Collected data entries:
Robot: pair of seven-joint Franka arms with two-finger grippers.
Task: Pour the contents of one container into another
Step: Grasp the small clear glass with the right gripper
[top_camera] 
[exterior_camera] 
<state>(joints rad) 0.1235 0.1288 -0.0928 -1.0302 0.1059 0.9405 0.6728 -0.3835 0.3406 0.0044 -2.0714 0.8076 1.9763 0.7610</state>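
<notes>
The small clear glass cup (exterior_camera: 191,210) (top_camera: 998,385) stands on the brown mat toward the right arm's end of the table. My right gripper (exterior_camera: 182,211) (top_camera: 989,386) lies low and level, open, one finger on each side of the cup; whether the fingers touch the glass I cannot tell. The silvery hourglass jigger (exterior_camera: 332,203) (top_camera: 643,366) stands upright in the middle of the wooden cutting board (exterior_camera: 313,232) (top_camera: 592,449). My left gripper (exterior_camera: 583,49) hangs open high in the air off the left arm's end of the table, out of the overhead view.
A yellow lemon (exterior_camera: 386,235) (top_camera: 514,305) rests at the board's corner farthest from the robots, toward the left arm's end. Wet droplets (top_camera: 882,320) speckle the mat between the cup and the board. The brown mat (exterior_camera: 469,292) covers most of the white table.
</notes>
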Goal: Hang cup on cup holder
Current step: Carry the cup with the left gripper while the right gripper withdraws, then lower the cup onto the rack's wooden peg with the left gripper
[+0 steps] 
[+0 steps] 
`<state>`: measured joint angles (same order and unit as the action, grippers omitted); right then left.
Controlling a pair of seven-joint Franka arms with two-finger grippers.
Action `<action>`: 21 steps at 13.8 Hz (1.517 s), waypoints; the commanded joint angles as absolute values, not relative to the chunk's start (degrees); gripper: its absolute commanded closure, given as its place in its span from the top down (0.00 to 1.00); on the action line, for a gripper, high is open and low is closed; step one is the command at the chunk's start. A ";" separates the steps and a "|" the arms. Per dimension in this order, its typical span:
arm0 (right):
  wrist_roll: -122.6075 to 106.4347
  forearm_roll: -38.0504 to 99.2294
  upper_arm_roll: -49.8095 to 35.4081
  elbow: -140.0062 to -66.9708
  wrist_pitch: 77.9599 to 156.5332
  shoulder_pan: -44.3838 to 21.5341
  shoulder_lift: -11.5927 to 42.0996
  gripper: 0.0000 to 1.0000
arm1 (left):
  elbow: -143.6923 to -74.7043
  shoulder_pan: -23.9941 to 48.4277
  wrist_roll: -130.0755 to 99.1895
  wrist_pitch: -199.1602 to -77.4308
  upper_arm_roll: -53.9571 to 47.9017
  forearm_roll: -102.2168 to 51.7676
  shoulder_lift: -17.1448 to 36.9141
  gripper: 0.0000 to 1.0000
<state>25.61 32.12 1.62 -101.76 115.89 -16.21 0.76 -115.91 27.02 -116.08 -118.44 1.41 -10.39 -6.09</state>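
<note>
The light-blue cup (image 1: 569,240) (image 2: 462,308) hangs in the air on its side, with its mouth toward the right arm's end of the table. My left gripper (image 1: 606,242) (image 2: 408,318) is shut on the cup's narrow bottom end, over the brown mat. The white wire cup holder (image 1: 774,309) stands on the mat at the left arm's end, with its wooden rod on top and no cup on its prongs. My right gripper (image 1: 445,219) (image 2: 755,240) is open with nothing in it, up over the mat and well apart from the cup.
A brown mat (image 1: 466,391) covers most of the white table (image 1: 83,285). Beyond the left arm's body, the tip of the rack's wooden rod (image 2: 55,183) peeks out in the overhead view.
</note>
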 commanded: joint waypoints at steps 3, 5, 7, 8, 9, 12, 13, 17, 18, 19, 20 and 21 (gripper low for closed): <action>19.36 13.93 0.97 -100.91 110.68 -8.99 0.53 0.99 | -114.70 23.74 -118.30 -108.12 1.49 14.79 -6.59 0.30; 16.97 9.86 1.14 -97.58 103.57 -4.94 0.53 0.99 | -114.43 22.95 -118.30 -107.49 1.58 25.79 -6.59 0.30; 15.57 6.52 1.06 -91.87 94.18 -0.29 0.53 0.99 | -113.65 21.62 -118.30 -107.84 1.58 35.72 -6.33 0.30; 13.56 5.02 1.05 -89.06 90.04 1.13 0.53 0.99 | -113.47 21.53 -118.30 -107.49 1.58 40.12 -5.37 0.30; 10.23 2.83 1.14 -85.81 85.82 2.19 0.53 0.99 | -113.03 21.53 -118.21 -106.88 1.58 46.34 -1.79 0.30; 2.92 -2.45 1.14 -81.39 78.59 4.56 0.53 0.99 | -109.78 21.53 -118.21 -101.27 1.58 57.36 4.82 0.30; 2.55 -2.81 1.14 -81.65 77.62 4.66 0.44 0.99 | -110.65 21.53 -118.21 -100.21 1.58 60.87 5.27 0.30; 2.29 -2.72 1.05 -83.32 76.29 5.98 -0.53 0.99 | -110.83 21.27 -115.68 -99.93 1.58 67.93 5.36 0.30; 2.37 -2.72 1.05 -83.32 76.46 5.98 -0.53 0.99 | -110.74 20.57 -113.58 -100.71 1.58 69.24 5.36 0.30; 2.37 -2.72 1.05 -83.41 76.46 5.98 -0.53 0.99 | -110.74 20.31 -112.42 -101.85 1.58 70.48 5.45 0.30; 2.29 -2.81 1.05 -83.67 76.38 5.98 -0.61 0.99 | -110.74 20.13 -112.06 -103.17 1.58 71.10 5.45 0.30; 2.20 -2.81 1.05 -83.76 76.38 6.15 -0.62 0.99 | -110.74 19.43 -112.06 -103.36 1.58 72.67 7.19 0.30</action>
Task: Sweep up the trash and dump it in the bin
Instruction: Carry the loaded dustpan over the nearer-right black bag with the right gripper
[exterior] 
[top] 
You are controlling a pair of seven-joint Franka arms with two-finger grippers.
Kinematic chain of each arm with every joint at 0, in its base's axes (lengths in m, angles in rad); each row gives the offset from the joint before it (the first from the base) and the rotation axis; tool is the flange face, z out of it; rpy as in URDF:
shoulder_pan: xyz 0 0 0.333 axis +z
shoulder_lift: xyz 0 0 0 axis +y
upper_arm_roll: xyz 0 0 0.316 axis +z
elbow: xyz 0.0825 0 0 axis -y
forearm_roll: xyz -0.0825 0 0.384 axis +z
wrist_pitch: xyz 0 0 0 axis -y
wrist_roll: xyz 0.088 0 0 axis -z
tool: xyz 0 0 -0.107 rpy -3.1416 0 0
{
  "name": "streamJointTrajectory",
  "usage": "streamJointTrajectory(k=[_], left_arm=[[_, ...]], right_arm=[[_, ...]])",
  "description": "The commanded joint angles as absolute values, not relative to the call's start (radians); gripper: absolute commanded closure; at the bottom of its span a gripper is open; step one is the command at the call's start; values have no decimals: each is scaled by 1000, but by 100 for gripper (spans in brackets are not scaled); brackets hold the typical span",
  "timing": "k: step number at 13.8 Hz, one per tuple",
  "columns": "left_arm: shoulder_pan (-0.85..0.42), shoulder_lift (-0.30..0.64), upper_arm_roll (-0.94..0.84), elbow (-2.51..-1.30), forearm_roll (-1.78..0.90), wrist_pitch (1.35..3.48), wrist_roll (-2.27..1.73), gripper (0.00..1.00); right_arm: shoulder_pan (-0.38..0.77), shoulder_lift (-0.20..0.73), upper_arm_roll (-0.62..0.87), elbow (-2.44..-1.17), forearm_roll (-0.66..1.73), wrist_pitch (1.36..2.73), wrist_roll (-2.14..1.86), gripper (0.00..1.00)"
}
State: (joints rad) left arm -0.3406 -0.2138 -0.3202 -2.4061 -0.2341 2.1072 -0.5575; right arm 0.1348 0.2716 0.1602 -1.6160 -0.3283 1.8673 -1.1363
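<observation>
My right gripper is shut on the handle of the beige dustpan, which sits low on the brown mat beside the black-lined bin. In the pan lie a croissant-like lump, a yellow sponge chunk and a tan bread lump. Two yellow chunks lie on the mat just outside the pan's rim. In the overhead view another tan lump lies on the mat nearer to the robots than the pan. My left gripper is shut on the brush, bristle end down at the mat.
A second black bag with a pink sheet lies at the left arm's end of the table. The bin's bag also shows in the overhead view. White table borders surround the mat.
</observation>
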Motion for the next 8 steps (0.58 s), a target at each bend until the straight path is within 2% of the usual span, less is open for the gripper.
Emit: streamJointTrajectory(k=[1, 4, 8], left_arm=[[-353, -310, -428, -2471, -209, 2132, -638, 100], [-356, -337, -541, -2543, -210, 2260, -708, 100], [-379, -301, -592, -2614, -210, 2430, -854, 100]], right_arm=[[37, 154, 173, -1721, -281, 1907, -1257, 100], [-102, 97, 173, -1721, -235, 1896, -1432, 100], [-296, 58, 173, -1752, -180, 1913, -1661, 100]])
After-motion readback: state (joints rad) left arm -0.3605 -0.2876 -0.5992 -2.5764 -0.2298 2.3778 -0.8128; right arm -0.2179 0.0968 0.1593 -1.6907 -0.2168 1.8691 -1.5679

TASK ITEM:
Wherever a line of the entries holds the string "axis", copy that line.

REPLY TO THE TASK:
Kinematic chain of each arm with every joint at 0, in its base's axes (lengths in m, angles in rad); each row gives the offset from the joint before it (the first from the base) and the rotation axis; tool is the flange face, z out of it; rpy as in URDF:
shoulder_pan: xyz 0 0 0.333 axis +z
shoulder_lift: xyz 0 0 0 axis +y
upper_arm_roll: xyz 0 0 0.316 axis +z
elbow: xyz 0.0825 0 0 axis -y
forearm_roll: xyz -0.0825 0 0.384 axis +z
wrist_pitch: xyz 0 0 0 axis -y
wrist_roll: xyz 0.088 0 0 axis -z

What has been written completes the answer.